OBJECTIVE: To assess the effect of ranitidine on ethanol absorption after ethanol 0.5 g/kg is given in three single doses of 0.167 g/kg to simulate normal social drinking. DESIGN: A double-blind, placebo-controlled, crossover trial was performed in 16 healthy men. Ethanol serum concentrations were measured on day 6 of each of the three treatment periods (placebo, ranitidine 150 mg bid, or ranitidine 300 mg bid).

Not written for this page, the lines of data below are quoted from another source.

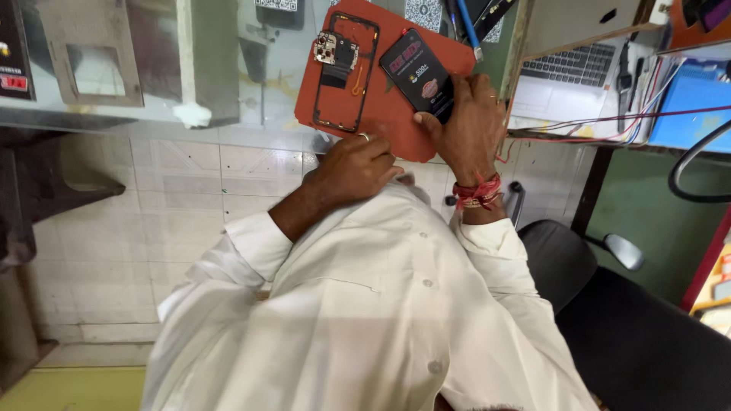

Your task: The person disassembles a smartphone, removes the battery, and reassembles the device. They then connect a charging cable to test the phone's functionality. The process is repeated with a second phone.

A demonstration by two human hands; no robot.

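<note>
Head view is showing me from above, and I am leaning over the counter (251,91) in my white shirt. My right hand (468,125) is lying on the lower end of the black phone (417,72); the fingers are curling over its edge, so this grip is closing on the phone and pressing it down onto the red mat (396,114). The phone's screen is lit and facing up. My left hand (354,164) is resting just beside it, at the near edge of the mat, the fingers folded into a loose fist with a ring showing; I cannot tell if something small is inside this grip.

Beyond my left hand, an opened phone frame (346,72) with its camera block is lying on the mat. To hold well, I think I should be keeping the phone flat and my pressure even, not on the glass middle.

My fingertips under the right palm are hidden. The laptop (567,72) past my right hand is partly cut off by cables.
</note>
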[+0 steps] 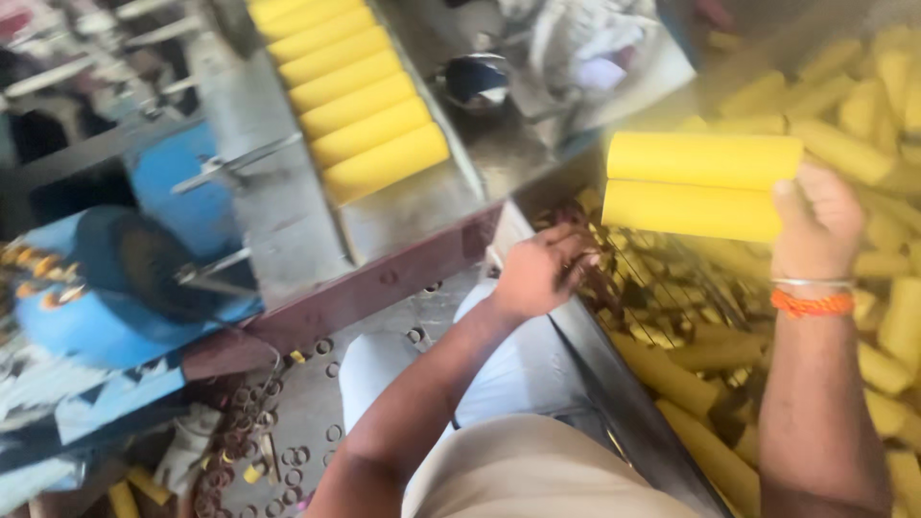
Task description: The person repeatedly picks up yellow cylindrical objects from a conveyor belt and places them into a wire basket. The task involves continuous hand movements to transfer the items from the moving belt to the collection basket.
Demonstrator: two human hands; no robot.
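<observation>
My right hand (815, 223) is raised and grips two yellow tubes (698, 185), held side by side and lying level, by their right ends. An orange band and a thin bangle circle that wrist. My left hand (540, 271) reaches down to the edge of a wire basket (662, 278), its fingers curled over rusty brown metal parts there; what it grips, if anything, I cannot tell. Below both hands the basket and the bin around it hold many loose yellow tubes (863, 144).
A sloped metal chute (288, 192) on the left carries a row of yellow tubes (360, 105). A blue machine (125, 278) stands at far left. Small metal rings (288, 460) litter the floor. A metal bin wall (614, 384) runs beside my legs.
</observation>
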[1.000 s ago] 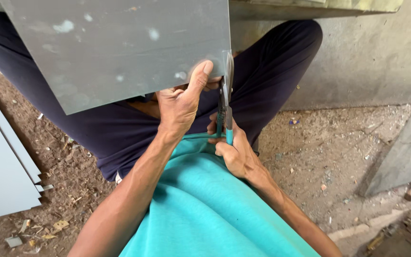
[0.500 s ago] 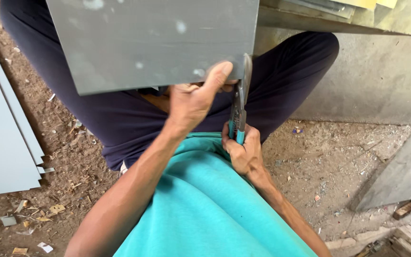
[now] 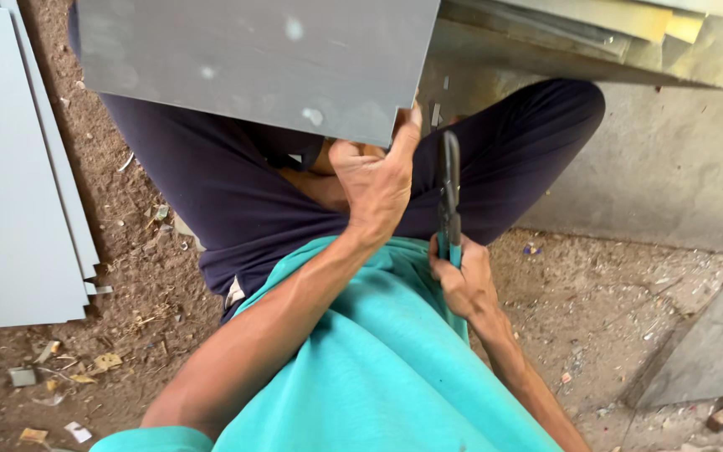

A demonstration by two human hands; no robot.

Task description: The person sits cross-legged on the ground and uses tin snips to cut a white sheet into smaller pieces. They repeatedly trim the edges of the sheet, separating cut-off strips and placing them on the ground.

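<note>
**Grey sheet metal held at its corner, snips beside it**

Grey and dull, the metal sheet [image 3: 253, 63] fills the upper middle of the head view, lying flat over the person's lap and covering most of the thighs. Pale spots mark its surface. Its lower right corner sits just above the left hand [image 3: 376, 180], which grips that corner: the thumb runs up along the sheet's right edge and the fingers curl underneath, out of sight.

Just to the right of that corner stand the tin snips [image 3: 448, 188], upright, dark blades pointing up and close together, apart from the sheet's edge. Their teal-covered handles disappear into the right hand [image 3: 462, 280], which is closed in a fist around them, resting against the teal shirt [image 3: 378, 368].

Dark navy trousers [image 3: 228, 201] cover the bent legs that spread to both sides beneath the sheet. A few small metal slivers [image 3: 435, 113] show in the gap just right of the sheet's corner.

Farther out, a stack of pale grey panels [image 3: 10, 184] lies on the dirt floor [image 3: 127, 351] at the left, with scraps and litter scattered near its lower corner. At the top right, more stacked sheets [image 3: 612, 38], some yellowish, rest against a concrete wall [image 3: 679, 167]. A grey slab [image 3: 713, 343] lies at the lower right.
</note>
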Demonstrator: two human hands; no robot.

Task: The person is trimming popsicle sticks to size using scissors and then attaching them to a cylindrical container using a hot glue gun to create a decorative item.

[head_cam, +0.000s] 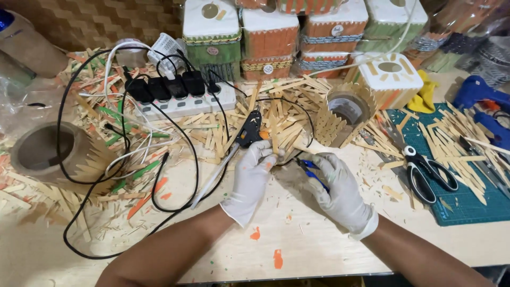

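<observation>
Both hands wear white gloves and meet at the middle of the wooden table. My left hand pinches a thin wooden stick by its lower end, right beside a black glue gun with an orange tip that lies on the table. In my right hand is a small blue-handled cutter, its jaws pointing toward the left fingertips. A heap of loose wooden sticks lies just beyond the hands.
A white power strip with black plugs and tangled cables lies at the back left. A stick-clad cardboard ring stands at the right of the heap, another ring at the far left. Scissors rest by a green cutting mat. Decorated boxes line the back.
</observation>
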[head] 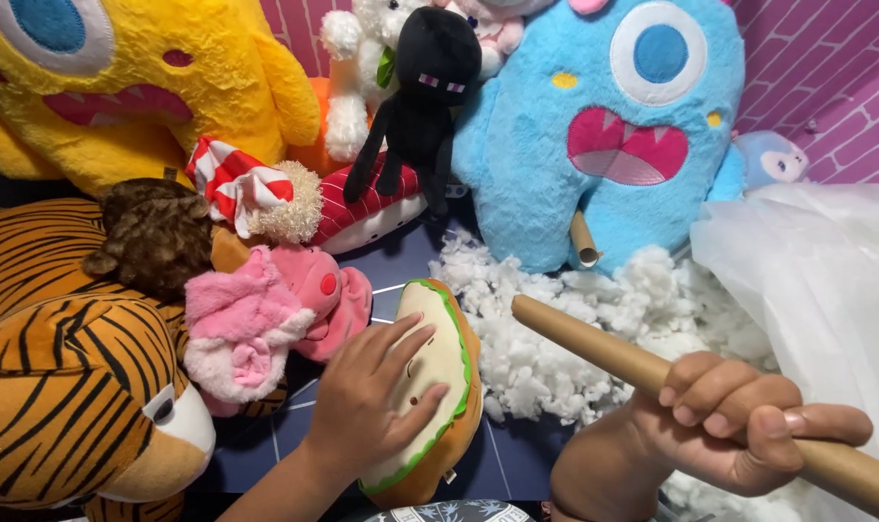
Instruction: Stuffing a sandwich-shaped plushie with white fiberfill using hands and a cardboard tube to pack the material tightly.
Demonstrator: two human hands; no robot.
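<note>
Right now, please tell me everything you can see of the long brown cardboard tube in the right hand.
The long brown cardboard tube is a slim, smooth cylinder of plain kraft-coloured card. It lies tilted, its open, rounded end up at the left over the pile of white stuffing fibre, its other end leaving the picture at the lower right. The right hand closes its grip around the lower part, fingers curled over the top. Nothing else touches it. A shorter tube of like card leans on the blue plush monster behind.

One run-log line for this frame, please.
left hand: on sandwich plush | right hand: grips cardboard tube | white stuffing beside
</note>
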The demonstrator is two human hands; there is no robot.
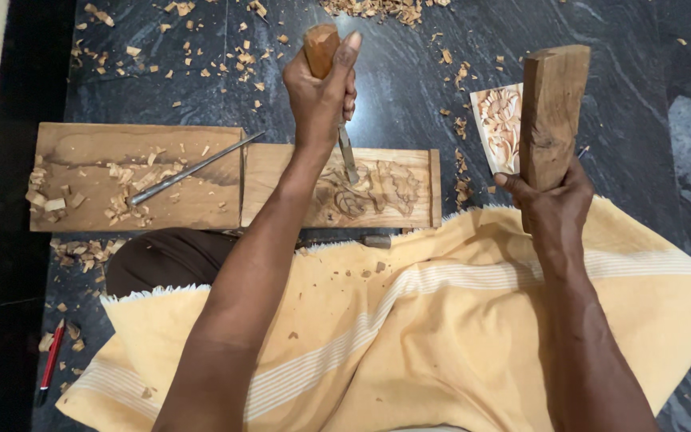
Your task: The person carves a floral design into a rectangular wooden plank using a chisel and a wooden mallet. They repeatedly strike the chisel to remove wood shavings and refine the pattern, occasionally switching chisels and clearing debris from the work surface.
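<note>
Two hands work over a carved wooden panel that lies flat on the dark stone floor, just beyond the person's lap. The left hand is wrapped tight around the wooden handle of a chisel, whose metal blade slants down onto the relief carving. The right hand is clamped on the lower end of a wooden block, held upright and raised, well apart from the chisel. Left of the panel, touching it, lies a plain board strewn with chips, a thin metal rod across it. Behind the block leans a small carved piece. A yellow cloth covers the lap, and a red pencil lies at far left.
</note>
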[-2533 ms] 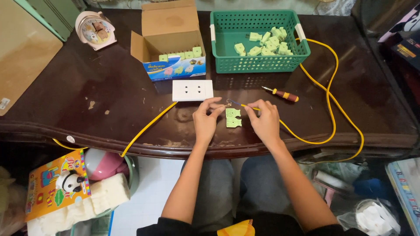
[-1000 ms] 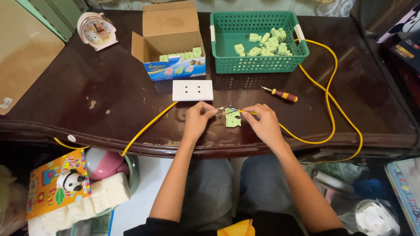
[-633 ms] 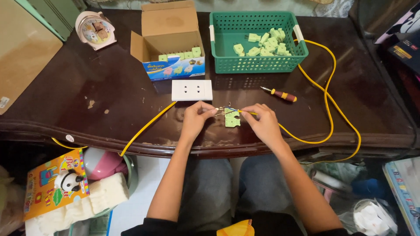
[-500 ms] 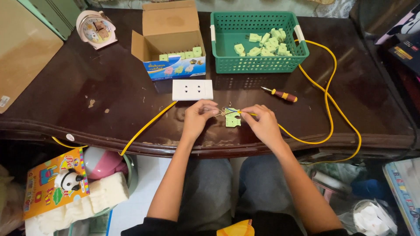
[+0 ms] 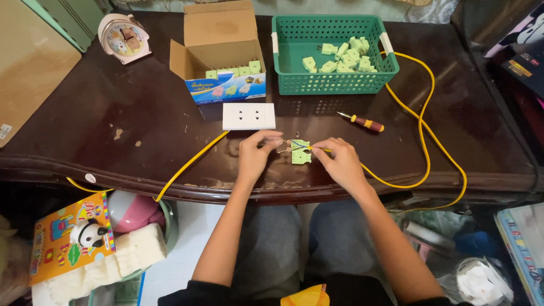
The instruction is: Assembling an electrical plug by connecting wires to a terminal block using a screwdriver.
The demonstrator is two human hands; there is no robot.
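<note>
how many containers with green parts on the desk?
2. An open cardboard box at the back, left of centre, with a blue front, and a green plastic basket to its right. Pieces underneath may be hidden.

Bare forearms, black short sleeves, grey trousers

From my seat, the fine wires point(image 5: 286, 144) at the green part point(image 5: 301, 153) are too small to trace. My left hand point(image 5: 255, 158) covers their ends. At 3 o'clock the book point(image 5: 524, 243) is cut by the edge; at 9 o'clock, the cardboard point(image 5: 28, 68) too.
</note>
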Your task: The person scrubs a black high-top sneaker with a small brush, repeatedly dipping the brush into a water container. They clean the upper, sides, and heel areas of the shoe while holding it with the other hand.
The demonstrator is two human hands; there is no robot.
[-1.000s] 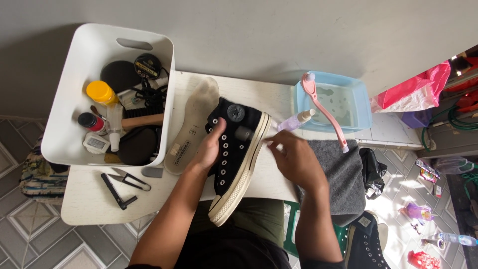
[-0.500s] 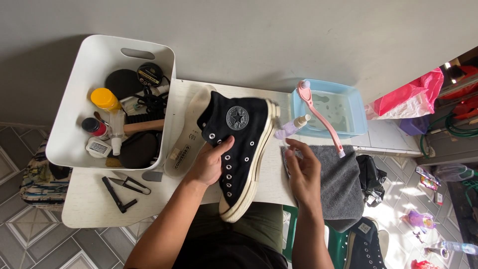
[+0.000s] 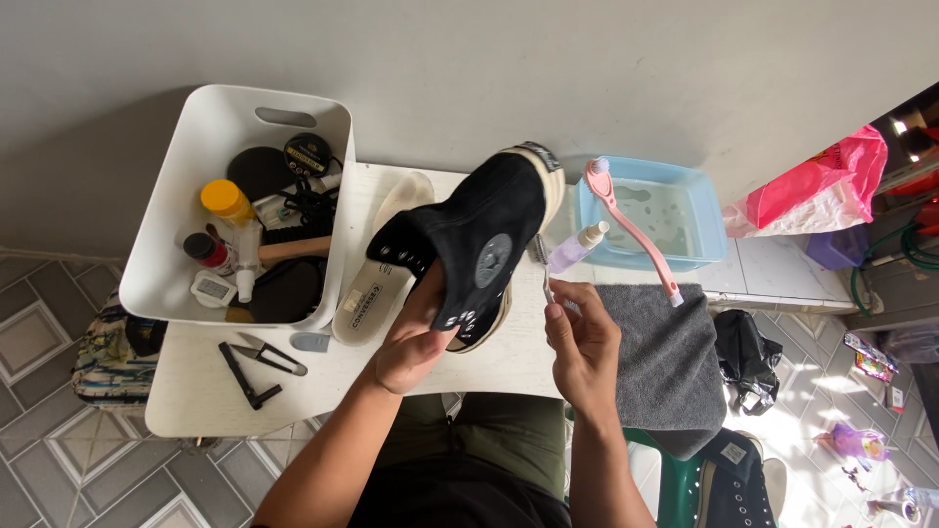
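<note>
White bin [image 3: 171, 249] of brushes, water-filled blue basin [image 3: 706, 230]

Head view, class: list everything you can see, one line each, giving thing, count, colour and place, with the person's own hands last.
high-top shoe: 1, black with pale sole, lifted above table
small brush: 1, pale, beside shoe
insole: 1, cream, table
bin: 1, white, table's left end, holds bottles and tins
basin: 1, blue, holds water
long brush: 1, pink, across basin
spray bottle: 1, clear, by basin
towel: 1, grey, table edge
left hand: holds shoe
right hand: holds small brush
</note>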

METHODS: Ethanol 0.167 g/kg was administered followed by a standard meal at 1700. The last tablet of the test medication was given 15 minutes later. Thirty and 60 minutes after the first intake, the same amount of ethanol was given again. Serum ethanol concentrations were measured multiple times during the four-hour period following oral ingestion of the first dose. RESULTS: Comparison of median serum ethanol concentrations, the areas under the curve, peak and time to peak serum ethanol concentrations showed no significant differences during medication with placebo, ranitidine 150 mg bid, or ranitidine 300 mg bid. Peak ethanol concentrations (median values) were 153, 140, and 155 mg/L, respectively. CONCLUSIONS: This study shows that treatment with ranitidine, in a dose up to 300 mg bid, has no significant effect on serum ethanol concentrations, even when ethanol was given in divided doses to simulate normal patterns of social drinking. This implies that concomitant dosing with ranitidine will not increase the adverse effects of moderate doses of ethanol on concentration and psychomotor function.